§ **SOURCE DATA**:
____

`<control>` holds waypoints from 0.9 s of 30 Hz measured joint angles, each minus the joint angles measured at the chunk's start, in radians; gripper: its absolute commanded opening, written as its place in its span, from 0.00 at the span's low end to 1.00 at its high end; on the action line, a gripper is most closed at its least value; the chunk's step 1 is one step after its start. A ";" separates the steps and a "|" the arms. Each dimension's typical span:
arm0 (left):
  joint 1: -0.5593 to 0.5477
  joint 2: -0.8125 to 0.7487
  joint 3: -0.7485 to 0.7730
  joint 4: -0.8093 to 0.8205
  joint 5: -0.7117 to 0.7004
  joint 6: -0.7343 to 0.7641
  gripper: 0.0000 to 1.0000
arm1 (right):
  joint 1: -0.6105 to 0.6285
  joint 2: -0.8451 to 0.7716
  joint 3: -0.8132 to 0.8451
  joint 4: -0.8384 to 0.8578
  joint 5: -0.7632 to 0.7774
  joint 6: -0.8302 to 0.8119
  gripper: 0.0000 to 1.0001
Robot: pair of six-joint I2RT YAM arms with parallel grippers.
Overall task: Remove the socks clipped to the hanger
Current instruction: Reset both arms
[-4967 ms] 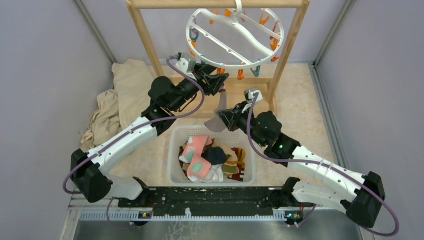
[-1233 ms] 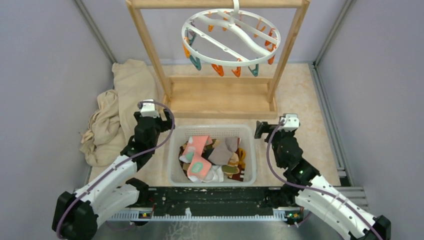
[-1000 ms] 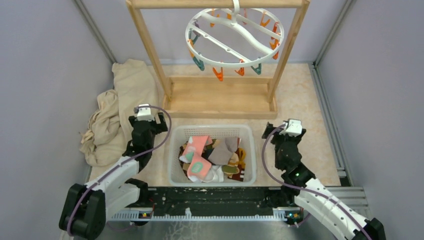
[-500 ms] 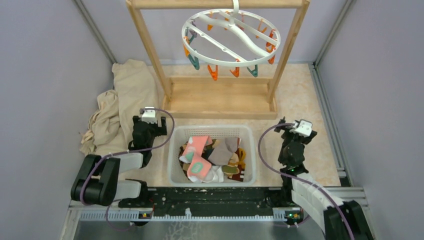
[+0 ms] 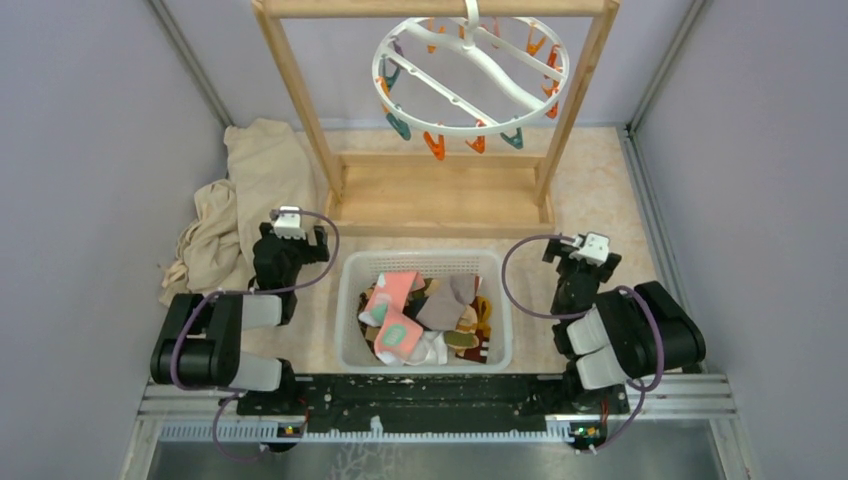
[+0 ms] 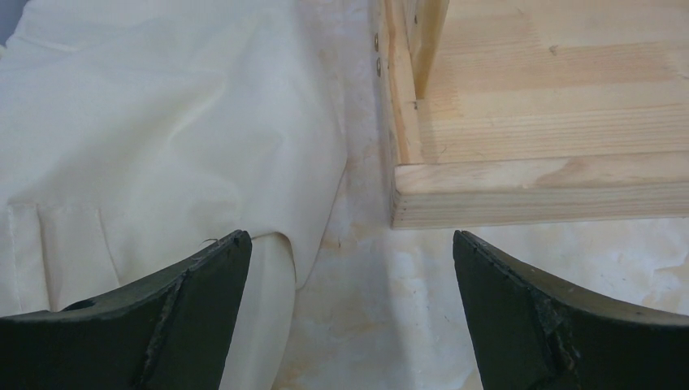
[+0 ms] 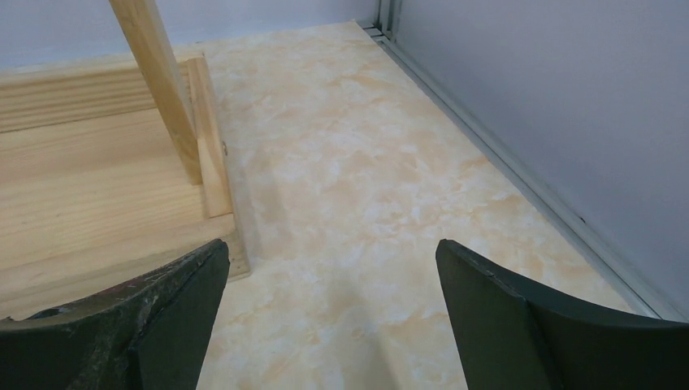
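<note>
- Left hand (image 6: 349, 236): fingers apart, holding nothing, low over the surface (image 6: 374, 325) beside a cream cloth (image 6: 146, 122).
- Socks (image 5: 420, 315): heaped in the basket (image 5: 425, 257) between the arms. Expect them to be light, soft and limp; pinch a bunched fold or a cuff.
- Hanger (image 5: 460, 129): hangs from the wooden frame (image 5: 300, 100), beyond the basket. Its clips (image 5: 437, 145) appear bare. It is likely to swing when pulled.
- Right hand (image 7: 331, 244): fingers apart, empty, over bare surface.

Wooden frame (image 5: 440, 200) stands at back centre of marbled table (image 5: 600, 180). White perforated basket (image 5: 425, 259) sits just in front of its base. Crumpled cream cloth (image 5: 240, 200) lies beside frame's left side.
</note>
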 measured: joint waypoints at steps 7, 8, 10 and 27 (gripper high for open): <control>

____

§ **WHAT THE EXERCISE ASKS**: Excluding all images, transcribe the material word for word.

§ **RESULT FOR THIS TASK**:
`<control>` holds waypoints from 0.9 s of 30 Hz measured joint angles, each minus the joint angles measured at the chunk's start, in radians; gripper: its absolute commanded opening, written as its place in its span, from 0.00 at the span's low end to 1.00 at its high end; on the action line, a gripper is most closed at its least value; the chunk's step 1 is one step after its start. A ";" separates the steps and a "|" the arms. Each dimension's typical span:
arm0 (left):
  joint 1: -0.5593 to 0.5477
  joint 2: -0.8125 to 0.7487
  joint 3: -0.7485 to 0.7730
  joint 4: -0.8093 to 0.8205
  joint 5: -0.7117 to 0.7004
  joint 6: -0.7343 to 0.7641
  gripper: 0.0000 to 1.0000
arm1 (right):
  joint 1: -0.6105 to 0.6285
  joint 2: -0.8451 to 0.7716
  joint 3: -0.8132 to 0.8451
  joint 4: -0.8384 to 0.8578
  joint 5: -0.7632 to 0.7774
  joint 6: -0.8302 to 0.8119
  gripper: 0.0000 to 1.0001
Robot: pair of six-joint I2RT YAM arms with parallel grippers.
Overall task: Remove the socks clipped to the hanger
Current instruction: Reset both arms
[-4967 ms] 
[-1233 ms] 
[-1000 ms] 
[-500 ms] 
[+0 ms] 
[+0 ms] 
[+0 ms] 
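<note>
- Left hand (image 6: 349, 236): fingers apart, holding nothing, low over the surface (image 6: 374, 325) beside a cream cloth (image 6: 146, 122).
- Socks (image 5: 420, 315): heaped in the basket (image 5: 425, 257) between the arms. Expect them to be light, soft and limp; pinch a bunched fold or a cuff.
- Hanger (image 5: 460, 129): hangs from the wooden frame (image 5: 300, 100), beyond the basket. Its clips (image 5: 437, 145) appear bare. It is likely to swing when pulled.
- Right hand (image 7: 331, 244): fingers apart, empty, over bare surface.

Wooden frame (image 5: 440, 200) stands at back centre of marbled table (image 5: 600, 180). White perforated basket (image 5: 425, 259) sits just in front of its base. Crumpled cream cloth (image 5: 240, 200) lies beside frame's left side.
</note>
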 measured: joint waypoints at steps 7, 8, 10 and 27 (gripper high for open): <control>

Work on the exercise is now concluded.